### ACTIVITY
Take the records below and print them verbatim up to and including the line that carries "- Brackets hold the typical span".

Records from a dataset
──────

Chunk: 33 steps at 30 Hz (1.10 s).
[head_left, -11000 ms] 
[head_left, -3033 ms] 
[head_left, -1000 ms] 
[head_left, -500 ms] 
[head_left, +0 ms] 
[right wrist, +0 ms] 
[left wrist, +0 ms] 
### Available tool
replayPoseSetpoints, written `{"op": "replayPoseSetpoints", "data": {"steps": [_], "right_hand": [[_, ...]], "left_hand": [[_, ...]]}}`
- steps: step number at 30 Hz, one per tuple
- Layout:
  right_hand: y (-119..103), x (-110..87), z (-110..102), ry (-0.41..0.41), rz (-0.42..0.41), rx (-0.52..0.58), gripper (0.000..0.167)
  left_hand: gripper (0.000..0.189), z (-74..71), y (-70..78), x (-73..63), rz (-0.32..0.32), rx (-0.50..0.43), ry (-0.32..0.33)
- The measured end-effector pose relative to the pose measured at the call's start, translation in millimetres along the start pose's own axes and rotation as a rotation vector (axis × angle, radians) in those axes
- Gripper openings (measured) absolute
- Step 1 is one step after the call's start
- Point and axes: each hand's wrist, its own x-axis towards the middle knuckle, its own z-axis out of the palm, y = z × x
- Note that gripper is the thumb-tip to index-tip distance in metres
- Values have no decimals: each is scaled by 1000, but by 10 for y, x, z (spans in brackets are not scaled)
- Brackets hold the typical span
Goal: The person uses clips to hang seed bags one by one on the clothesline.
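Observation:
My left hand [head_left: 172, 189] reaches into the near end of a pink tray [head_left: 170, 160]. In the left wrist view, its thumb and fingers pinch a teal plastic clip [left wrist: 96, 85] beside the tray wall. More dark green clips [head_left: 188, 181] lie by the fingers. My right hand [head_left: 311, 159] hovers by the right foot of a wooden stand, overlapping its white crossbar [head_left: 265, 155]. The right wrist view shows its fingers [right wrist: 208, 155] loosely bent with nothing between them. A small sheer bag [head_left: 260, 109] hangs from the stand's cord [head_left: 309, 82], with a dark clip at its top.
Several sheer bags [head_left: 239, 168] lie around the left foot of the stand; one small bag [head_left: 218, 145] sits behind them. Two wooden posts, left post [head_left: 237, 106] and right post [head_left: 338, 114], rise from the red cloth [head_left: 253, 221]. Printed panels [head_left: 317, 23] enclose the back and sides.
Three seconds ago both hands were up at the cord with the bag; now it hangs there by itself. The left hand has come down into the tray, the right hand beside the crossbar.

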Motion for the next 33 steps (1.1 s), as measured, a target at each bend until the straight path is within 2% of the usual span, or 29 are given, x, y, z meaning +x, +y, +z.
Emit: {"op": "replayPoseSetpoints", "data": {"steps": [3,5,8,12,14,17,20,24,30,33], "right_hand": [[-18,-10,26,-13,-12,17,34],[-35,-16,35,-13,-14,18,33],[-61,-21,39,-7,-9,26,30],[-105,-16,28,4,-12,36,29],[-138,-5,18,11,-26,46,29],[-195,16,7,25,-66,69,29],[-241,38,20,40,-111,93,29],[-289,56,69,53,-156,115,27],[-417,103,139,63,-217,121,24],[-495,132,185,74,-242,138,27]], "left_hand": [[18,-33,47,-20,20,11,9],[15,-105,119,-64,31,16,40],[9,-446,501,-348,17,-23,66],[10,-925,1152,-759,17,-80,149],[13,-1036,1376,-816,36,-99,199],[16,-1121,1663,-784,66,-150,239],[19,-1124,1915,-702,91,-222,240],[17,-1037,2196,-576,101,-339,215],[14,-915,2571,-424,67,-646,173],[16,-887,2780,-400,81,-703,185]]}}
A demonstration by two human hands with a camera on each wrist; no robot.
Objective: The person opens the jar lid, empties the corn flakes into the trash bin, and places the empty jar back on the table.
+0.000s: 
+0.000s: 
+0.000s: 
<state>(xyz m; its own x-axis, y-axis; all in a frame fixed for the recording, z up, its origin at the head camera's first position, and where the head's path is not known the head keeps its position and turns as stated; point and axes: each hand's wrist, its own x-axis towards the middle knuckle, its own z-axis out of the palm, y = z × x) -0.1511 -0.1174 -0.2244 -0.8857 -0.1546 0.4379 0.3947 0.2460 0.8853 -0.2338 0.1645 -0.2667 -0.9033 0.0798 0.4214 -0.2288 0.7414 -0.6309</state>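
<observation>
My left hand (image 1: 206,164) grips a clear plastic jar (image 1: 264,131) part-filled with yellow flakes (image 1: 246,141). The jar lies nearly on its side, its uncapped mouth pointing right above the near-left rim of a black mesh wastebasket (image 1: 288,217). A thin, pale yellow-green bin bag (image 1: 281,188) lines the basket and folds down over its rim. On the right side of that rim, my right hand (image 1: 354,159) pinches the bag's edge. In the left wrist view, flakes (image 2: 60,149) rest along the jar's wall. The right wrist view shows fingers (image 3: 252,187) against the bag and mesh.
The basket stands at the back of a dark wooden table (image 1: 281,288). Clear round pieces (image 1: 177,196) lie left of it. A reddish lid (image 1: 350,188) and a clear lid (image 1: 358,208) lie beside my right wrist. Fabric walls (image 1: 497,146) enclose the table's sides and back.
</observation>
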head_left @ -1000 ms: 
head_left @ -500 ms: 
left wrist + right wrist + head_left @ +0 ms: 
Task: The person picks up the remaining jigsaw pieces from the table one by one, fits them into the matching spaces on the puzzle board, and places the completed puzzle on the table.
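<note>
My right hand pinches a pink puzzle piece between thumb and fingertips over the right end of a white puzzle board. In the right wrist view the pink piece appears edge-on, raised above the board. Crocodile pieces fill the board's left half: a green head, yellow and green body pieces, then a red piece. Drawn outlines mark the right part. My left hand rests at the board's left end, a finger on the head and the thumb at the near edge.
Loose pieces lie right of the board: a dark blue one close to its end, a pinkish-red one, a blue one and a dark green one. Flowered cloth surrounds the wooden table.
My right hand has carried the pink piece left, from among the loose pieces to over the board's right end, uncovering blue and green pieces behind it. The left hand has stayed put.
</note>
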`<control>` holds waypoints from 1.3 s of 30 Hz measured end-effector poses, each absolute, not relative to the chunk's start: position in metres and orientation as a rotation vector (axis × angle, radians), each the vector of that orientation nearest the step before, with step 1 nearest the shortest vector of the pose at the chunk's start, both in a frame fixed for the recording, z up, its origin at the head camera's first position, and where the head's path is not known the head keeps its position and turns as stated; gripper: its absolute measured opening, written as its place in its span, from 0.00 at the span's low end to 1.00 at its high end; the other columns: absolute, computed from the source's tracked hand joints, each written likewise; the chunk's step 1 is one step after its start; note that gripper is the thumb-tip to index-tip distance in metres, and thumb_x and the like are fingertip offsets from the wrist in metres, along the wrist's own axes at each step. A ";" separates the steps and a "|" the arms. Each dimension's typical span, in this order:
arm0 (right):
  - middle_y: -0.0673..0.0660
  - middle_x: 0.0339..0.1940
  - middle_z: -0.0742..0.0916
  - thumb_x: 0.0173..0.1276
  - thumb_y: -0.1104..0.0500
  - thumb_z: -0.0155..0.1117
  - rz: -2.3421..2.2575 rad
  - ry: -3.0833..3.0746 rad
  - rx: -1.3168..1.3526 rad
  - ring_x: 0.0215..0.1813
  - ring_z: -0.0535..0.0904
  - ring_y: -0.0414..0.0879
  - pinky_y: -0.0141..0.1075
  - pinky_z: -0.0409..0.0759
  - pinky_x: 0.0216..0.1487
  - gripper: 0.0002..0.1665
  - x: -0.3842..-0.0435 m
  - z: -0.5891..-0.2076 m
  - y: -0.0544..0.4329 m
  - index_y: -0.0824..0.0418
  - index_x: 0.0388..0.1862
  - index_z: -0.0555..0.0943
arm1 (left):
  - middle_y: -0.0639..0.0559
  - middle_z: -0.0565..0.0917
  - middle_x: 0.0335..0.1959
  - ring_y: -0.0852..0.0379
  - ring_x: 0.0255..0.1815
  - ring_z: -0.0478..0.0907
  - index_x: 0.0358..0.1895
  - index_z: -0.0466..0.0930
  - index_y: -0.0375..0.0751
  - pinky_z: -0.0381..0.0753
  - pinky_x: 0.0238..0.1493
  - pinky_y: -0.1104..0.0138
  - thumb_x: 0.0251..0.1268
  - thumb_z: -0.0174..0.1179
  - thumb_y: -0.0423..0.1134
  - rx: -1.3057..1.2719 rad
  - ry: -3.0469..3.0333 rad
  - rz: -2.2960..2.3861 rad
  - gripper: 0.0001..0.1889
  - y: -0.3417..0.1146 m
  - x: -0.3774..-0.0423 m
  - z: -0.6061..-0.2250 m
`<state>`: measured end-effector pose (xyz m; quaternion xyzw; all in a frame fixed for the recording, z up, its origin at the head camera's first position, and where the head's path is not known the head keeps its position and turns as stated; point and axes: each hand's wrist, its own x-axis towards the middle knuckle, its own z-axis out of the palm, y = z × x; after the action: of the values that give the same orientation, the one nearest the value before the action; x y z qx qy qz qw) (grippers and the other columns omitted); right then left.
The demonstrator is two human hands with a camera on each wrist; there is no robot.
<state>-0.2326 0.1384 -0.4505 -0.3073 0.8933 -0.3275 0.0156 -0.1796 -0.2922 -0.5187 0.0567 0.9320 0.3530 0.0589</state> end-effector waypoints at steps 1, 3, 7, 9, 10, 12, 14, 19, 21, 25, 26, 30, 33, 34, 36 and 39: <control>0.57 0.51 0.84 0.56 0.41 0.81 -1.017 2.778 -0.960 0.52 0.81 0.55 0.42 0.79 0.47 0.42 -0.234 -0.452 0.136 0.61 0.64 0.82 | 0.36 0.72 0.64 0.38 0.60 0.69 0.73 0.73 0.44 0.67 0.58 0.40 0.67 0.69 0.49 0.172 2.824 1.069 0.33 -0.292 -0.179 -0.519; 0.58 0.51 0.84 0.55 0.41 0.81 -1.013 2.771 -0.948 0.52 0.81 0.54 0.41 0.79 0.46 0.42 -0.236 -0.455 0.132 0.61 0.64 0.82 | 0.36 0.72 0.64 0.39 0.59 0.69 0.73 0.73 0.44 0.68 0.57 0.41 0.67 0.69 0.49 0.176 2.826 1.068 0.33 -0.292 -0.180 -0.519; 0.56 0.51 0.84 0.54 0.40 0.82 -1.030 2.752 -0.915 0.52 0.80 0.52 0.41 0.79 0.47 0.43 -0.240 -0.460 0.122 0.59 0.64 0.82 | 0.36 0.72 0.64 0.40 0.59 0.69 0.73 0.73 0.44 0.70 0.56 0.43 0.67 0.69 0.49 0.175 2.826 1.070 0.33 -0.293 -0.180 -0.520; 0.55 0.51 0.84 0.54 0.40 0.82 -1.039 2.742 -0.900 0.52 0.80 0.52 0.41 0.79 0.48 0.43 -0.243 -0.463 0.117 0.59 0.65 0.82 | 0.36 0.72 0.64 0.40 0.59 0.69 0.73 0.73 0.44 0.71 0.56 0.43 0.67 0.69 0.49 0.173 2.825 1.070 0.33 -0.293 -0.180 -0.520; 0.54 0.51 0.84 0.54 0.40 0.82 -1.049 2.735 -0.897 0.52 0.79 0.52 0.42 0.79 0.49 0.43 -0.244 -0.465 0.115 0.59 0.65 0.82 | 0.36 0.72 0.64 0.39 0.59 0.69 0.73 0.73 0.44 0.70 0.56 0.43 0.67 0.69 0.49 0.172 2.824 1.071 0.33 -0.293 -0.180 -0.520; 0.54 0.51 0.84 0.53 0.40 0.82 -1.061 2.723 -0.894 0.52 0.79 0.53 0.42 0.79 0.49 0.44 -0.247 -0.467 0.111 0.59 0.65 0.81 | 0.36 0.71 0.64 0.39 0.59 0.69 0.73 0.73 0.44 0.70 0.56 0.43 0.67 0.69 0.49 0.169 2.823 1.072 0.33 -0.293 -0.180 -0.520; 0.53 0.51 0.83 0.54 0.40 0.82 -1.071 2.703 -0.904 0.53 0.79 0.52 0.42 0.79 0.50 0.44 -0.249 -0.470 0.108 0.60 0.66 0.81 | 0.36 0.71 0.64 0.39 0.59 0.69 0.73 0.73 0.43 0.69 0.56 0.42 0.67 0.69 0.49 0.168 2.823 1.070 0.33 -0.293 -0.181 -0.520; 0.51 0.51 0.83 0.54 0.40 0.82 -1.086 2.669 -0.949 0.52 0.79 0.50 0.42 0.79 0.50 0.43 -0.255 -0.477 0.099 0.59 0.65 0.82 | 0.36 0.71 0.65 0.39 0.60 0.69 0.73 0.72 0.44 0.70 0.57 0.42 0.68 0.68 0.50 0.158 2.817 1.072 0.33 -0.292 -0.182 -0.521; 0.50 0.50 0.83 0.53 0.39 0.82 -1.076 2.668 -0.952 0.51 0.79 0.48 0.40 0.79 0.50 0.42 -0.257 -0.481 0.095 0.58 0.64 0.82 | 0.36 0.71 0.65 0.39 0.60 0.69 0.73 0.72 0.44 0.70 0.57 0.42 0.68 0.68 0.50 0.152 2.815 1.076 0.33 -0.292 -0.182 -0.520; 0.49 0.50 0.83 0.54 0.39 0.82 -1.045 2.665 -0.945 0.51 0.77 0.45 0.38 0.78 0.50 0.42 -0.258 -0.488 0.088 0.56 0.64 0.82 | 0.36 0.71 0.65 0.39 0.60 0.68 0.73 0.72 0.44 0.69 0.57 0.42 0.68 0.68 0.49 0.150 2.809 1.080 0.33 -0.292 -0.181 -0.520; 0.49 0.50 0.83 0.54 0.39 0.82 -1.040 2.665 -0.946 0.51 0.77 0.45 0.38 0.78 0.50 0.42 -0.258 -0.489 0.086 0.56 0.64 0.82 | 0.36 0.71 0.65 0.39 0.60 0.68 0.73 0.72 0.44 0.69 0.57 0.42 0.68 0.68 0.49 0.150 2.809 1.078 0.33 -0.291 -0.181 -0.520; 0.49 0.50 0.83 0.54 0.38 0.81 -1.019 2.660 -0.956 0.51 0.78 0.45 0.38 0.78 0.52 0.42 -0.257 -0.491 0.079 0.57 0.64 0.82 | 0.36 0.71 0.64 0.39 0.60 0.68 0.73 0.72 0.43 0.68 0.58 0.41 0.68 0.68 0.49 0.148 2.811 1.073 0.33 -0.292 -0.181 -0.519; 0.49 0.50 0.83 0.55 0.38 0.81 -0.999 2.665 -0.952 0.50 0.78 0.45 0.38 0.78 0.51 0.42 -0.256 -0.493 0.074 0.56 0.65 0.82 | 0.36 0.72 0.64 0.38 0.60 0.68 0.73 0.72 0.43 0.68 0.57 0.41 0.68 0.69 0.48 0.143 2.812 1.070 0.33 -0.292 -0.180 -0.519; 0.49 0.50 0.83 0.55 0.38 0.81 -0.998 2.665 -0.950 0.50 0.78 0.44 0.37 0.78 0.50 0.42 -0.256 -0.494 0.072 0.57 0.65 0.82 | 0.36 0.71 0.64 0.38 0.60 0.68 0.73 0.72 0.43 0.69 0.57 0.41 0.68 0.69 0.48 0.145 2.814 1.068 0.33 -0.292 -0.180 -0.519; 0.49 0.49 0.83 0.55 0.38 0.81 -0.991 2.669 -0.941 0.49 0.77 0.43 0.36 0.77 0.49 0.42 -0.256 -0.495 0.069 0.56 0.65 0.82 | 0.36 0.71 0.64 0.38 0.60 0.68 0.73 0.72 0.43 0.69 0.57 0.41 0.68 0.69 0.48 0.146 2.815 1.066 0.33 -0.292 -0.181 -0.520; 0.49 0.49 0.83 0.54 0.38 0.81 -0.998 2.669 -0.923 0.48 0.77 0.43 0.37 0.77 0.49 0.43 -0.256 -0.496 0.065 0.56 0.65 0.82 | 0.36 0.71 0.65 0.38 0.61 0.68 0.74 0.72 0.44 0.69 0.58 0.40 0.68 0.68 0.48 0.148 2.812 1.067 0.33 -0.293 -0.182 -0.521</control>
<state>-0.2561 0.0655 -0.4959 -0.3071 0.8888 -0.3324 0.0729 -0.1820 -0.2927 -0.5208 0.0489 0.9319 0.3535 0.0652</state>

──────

### REPLY TO THE EXERCISE
Chunk: 33 steps at 30 Hz (1.10 s).
[head_left, -11000 ms] 
[head_left, -3033 ms] 
[head_left, -1000 ms] 
[head_left, -500 ms] 
[head_left, +0 ms] 
[right wrist, +0 ms] 
[left wrist, +0 ms] 
### Available tool
replayPoseSetpoints, written `{"op": "replayPoseSetpoints", "data": {"steps": [_], "right_hand": [[_, ...]], "left_hand": [[_, ...]]}}`
- steps: step number at 30 Hz, one per tuple
- Layout:
  right_hand: y (-119..103), x (-110..87), z (-110..102), ry (-0.41..0.41), rz (-0.42..0.41), rx (-0.52..0.58), gripper (0.000..0.167)
  left_hand: gripper (0.000..0.189), z (-74..71), y (-70..78), x (-73..63), rz (-0.32..0.32), rx (-0.50..0.43), ry (-0.32..0.33)
- The measured end-effector pose relative to the pose measured at the call's start, translation in millimetres along the start pose's own axes and rotation as a rotation vector (axis × angle, radians) in those axes
- Gripper openings (measured) absolute
- Step 1 is one step after the call's start
- Point and axes: each hand's wrist, its own x-axis towards the middle knuckle, its own z-axis out of the palm, y = z × x
- Note that gripper is the thumb-tip to index-tip distance in metres
- Values have no decimals: each is scaled by 1000, but by 10 for y, x, z (spans in brackets are not scaled)
- Brackets hold the typical span

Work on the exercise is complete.